I have heard there is a god
who looks for men of crushed spirits.

I don't know where to look for him,

but if he wants to find me
I will not hide.


23 March 1984


The Lord is near to the broken-hearted and saves the crushed in spirit. – Psalm 34:18.

The sacrifices of God are a broken spirit; a broken and contrite heart, O God, you will not despise. – Psalm 51:17.

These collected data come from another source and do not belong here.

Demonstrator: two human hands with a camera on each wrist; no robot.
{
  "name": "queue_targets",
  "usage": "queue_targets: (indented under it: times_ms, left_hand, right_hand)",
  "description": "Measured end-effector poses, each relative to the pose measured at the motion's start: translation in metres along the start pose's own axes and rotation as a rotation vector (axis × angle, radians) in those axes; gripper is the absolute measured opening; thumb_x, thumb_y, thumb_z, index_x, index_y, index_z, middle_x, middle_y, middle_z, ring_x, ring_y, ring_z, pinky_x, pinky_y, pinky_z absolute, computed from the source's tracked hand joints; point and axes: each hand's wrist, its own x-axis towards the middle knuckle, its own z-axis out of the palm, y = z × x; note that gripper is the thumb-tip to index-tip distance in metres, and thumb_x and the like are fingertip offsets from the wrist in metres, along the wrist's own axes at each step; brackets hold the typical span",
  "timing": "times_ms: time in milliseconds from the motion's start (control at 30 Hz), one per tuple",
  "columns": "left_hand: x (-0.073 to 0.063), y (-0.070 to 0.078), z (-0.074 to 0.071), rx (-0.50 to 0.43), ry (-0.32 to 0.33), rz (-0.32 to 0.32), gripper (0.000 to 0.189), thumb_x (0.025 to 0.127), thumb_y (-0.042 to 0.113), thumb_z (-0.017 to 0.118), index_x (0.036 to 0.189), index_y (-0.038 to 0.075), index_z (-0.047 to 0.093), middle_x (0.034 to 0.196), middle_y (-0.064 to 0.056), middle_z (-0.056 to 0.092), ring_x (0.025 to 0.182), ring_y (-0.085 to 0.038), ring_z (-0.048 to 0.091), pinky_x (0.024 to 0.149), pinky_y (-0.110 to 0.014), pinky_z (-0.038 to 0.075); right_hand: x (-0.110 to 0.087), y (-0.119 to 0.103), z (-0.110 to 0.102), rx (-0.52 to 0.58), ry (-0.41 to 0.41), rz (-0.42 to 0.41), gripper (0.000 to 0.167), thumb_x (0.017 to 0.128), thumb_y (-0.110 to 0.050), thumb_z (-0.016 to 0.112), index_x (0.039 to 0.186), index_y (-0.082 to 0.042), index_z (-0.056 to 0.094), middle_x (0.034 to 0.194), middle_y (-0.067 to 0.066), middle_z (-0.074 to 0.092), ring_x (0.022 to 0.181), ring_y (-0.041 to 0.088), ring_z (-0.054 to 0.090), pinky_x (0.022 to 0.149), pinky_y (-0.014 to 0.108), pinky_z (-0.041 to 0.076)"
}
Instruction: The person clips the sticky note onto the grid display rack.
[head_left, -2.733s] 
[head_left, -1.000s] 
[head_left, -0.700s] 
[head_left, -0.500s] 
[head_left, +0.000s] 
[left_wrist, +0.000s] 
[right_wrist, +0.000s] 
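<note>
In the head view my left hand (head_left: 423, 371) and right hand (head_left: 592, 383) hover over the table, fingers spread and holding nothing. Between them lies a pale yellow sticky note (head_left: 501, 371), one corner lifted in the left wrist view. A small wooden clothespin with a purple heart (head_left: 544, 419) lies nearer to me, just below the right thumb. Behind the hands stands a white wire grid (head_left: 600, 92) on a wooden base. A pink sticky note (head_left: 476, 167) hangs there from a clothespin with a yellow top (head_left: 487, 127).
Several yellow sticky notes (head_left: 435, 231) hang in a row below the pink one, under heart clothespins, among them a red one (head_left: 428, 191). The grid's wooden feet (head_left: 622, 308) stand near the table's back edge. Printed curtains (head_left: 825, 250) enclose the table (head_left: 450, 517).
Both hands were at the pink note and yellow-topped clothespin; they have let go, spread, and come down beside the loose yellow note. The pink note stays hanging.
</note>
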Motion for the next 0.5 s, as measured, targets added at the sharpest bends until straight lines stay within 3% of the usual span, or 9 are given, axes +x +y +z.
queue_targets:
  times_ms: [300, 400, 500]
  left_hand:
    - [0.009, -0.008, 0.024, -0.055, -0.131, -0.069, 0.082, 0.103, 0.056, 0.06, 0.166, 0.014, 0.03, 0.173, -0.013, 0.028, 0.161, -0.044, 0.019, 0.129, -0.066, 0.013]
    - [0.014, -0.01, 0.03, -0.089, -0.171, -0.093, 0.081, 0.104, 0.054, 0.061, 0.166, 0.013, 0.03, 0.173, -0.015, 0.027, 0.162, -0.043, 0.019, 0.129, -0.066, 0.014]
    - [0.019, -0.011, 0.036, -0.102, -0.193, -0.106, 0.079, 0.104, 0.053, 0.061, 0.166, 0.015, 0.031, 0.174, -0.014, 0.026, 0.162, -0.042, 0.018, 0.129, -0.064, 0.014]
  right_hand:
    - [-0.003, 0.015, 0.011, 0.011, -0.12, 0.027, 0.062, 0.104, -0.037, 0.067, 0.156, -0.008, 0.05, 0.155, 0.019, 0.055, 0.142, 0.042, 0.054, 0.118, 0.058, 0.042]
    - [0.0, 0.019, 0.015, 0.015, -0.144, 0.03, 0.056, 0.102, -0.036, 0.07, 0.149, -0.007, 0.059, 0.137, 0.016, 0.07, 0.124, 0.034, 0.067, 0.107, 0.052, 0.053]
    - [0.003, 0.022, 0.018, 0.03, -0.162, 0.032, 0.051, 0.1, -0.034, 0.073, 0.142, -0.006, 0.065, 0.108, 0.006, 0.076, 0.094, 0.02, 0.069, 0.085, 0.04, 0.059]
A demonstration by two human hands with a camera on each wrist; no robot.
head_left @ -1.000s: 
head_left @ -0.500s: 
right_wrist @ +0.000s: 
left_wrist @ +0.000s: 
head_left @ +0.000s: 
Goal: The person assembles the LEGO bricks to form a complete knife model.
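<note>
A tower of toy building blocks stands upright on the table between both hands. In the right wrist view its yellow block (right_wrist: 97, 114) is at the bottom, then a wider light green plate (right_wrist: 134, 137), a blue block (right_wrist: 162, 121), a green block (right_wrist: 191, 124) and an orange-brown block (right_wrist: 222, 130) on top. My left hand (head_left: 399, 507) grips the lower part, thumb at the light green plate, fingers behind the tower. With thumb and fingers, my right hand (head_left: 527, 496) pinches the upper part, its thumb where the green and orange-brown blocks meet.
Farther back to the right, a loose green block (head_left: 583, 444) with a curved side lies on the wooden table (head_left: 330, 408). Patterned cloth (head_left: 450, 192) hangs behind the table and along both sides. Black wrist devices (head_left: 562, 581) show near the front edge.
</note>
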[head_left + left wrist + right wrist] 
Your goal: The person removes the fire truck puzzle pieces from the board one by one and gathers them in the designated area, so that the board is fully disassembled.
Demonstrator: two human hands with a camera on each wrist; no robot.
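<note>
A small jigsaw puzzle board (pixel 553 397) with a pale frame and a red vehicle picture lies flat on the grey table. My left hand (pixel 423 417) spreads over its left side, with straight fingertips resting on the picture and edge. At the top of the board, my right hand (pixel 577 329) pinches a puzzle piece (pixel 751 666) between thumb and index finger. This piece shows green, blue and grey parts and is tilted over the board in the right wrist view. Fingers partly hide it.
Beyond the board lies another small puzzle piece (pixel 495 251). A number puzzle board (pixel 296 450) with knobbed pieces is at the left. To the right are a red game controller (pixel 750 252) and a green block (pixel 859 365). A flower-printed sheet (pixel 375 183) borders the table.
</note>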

On the surface my poem does seem to be in tune with King David’s thoughts but I actually have it back to front. God was never looking for me. He knew where I was all the time. I, on the other hand, wasn’t looking for him either. Not really. Not sincerely. I studied his Word and enjoyed showing off how knowledgeable I was but although I imply in the poem my spirit had been crushed that really wasn’t the case. Certainly not in 1984. Maybe my spirit was scuffed when I wrote the poem but I had nowhere near hit rock bottom. And even when I did I know I only went through the motions of contrition. It was artificial. But then that covers my whole approach to religion. I expected that by going through the motions I would become… what? Holy? A cat can spend its whole life learning to bark like a dog and wag its tail at all the wrong times but it’ll never become a dog. It’s not enough to do what some religion tells you is right and not to do the things they say are wrong. You need to believe those things are right and wrong.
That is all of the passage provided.